Application to Actuarial Valuations
Since our proposed model analyzes experience data and makes predictions at the level of individual policies, it allows actuaries to effectively set policy-level assumptions in their valuation models. While that may sound operationally challenging and impractical, it is actually simple and feasible. The trained machine learning model will essentially replace the various assumption tables and formulas in the actuarial model. During run-time, the actuarial model would at each time step emit the policy state data to the machine learning model and receive in return the predicted policyholder behavior (e.g., the withdrawal amount and lapse probability). There shouldn’t be much of a difference in run-time, as inferencing a machine learning model is no more computationally intensive than executing a series of table lookups and calculating a formulaic dynamic lapse rate that the actuarial model would otherwise do currently. On the other hand, the machine learning approach could greatly simplify the current laborious and often subjective experience studies and assumption setting process, since the training of the machine learning model can be largely automated. In addition, as mentioned previously, one model can be leveraged for multiple policyholder behavioral assumptions. Policy-level assumptions also improve the accuracy of liability valuation, which is especially valuable for M&A and reinsurance transactions.

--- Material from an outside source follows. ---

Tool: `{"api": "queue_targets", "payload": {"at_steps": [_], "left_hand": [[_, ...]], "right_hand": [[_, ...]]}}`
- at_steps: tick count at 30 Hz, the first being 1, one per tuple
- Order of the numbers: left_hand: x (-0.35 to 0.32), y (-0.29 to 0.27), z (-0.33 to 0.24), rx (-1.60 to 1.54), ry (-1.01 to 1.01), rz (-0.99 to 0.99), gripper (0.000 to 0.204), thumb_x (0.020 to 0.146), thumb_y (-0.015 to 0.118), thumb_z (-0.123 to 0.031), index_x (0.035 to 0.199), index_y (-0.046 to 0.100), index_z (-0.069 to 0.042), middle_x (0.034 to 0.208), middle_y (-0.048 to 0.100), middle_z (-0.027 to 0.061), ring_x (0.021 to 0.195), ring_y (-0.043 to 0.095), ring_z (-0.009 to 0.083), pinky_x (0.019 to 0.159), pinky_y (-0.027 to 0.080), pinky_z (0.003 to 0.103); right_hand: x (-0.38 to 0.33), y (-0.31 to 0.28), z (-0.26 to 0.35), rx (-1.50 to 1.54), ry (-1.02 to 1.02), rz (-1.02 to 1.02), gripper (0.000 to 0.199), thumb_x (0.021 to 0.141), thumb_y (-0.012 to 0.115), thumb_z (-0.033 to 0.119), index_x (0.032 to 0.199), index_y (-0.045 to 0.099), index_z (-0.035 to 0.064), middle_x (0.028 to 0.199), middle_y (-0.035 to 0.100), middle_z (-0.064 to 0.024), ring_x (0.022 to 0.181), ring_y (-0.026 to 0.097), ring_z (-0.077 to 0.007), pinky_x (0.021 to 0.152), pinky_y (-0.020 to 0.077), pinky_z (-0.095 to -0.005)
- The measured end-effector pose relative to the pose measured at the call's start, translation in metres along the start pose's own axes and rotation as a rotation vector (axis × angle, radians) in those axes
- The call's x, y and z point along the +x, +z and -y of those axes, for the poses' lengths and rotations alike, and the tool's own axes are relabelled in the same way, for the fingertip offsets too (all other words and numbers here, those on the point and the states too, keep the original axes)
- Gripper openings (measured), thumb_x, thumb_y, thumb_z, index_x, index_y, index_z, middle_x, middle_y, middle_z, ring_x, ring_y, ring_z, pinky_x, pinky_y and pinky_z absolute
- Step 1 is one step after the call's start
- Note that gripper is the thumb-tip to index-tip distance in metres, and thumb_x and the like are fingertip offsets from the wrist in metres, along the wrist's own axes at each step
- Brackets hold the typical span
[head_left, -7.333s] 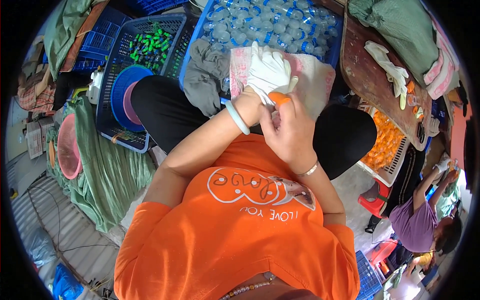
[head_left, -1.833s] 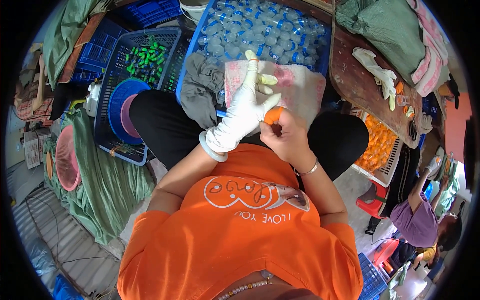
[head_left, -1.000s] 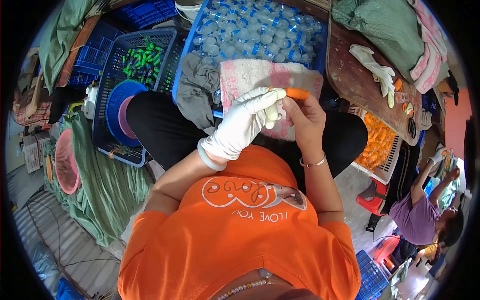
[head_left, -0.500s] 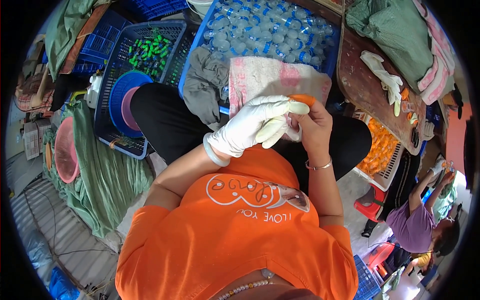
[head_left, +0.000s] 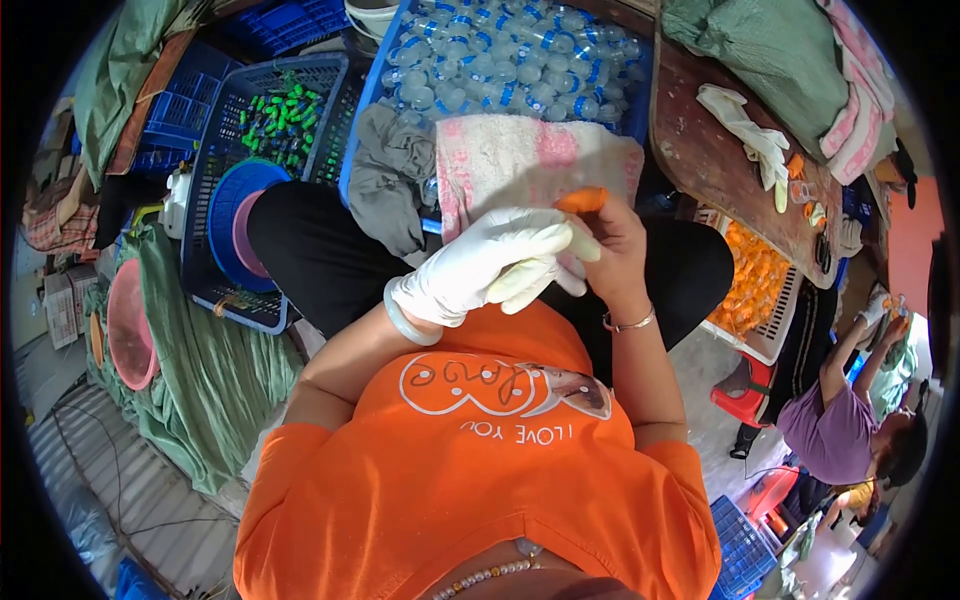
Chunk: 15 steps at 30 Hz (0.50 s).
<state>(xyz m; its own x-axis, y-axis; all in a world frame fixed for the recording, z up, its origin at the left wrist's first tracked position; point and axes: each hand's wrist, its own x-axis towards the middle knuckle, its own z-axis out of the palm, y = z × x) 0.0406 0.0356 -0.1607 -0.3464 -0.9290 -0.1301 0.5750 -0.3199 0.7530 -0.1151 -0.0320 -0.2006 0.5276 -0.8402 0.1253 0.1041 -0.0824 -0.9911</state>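
Observation:
My left hand [head_left: 492, 258], in a white glove, is held in front of my lap with its fingers bent towards the right. It meets my right hand [head_left: 618, 250], which is bare except for an orange finger cot [head_left: 582, 200] over one fingertip. The gloved fingertips touch the inner side of the right fingers, and both hands look closed. Whatever may lie between them is hidden. Just beyond the hands, a white and pink towel [head_left: 500, 165] hangs over the edge of a blue tub [head_left: 362, 125] full of small clear bottle-like pieces with blue bands [head_left: 530, 70].
A blue crate [head_left: 310, 165] at left holds green-capped pieces [head_left: 282, 120] and round basins [head_left: 225, 225]. A brown board [head_left: 705, 145] at right carries a loose white glove [head_left: 745, 130]. Below it stands a white crate [head_left: 775, 325] of orange pieces [head_left: 745, 280]. Another person [head_left: 835, 430] sits far right.
The view has shifted, so the surroundings sit further left. My gloved fingertips have slid off the orange finger cot to below it, and the two hands stay together.

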Motion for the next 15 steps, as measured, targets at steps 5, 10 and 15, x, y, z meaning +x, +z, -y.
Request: {"api": "queue_targets", "payload": {"at_steps": [5, 10, 15], "left_hand": [[-0.003, -0.003, -0.001, 0.116, -0.160, -0.050, 0.038, 0.098, 0.043, -0.030, 0.105, 0.060, 0.004, 0.046, 0.042, -0.0009, 0.036, 0.039, 0.0088, 0.049, 0.039, 0.025], [0.004, -0.010, 0.013, -0.059, -0.096, -0.018, 0.046, 0.099, 0.038, -0.034, 0.116, 0.055, 0.005, 0.050, 0.047, 0.0016, 0.036, 0.039, 0.0108, 0.069, 0.048, 0.032], [0.016, -0.008, 0.019, -0.536, 0.043, 0.017, 0.052, 0.100, 0.037, -0.037, 0.128, 0.045, 0.006, 0.060, 0.055, 0.0050, 0.051, 0.054, 0.0141, 0.071, 0.049, 0.032]], "right_hand": [[0.000, -0.003, -0.011, -0.081, 0.001, 0.052, 0.009, 0.081, 0.062, -0.001, 0.090, 0.062, 0.0002, 0.080, 0.058, -0.0044, 0.068, 0.053, -0.0083, 0.059, 0.0434, -0.0227], [0.001, -0.010, -0.007, -0.155, 0.007, 0.126, 0.013, 0.087, 0.059, 0.001, 0.099, 0.061, 0.0004, 0.091, 0.060, -0.0009, 0.080, 0.056, -0.0071, 0.071, 0.0451, -0.0213], [-0.001, -0.025, 0.013, -0.308, -0.035, 0.004, 0.013, 0.085, 0.061, 0.001, 0.098, 0.062, 0.0005, 0.087, 0.060, -0.0026, 0.076, 0.055, -0.0081, 0.068, 0.0445, -0.0219]]}}
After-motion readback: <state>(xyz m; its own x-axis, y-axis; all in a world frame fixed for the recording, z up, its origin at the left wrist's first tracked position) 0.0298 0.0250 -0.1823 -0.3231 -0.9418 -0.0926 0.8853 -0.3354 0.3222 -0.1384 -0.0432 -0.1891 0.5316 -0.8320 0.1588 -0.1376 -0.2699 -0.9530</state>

One potential disadvantage of the machine learning approach is that the model may seem opaque and more difficult to explain. I believe education and having a robust model validation framework suitable for AI models are especially important and can help mitigate these concerns.
Conclusion
In this article, I have introduced a novel machine learning-based model suitable for analyzing and predicting policyholder behavior. The model offers many advantages over the traditional actuarial approach to experience studies and assumption setting, including the ability to produce policy-level assumptions that improves liability estimates, projecting multiple assumptions while capturing the interrelationships between them, and creating policyholder embedding representations that are useful for segmentations.
Statements of fact and opinions expressed herein are those of the individual authors and are not necessarily those of the Society of Actuaries, the newsletter editors, or the respective authors’ employers.
Shaio-Tien Pan, FSA, MAAA, is a director at PwC. He can be reached at shaio-tien.pan@pwc.com.
Jack Liu, FSA, MAAA, is a senior manager at PwC. He can be reached at rongjia.liu@pwc.com.
Endnotes
[1] In multi-task learning, a multi-head architecture refers to a neural network that consists of common hidden layers with shared parameters for all tasks, and several task-specific layers toward the end of the model.
[2] For partial withdrawals the assumption is set based on the average experience over the past five years and varies by tax status and age. For lapse, the assumption is set based on the average experience over the past five years and varies by product, policy year, surrender charge period, policy size, and in-the-moneyness.
[3] t-distributed stochastic neighbor embedding (t-SNE) is a statistical method for visualizing high-dimensional data, such that data points that are similar or close in the original (high dimensional) space are expected to stay in proximity in two-dimensional space with high probability.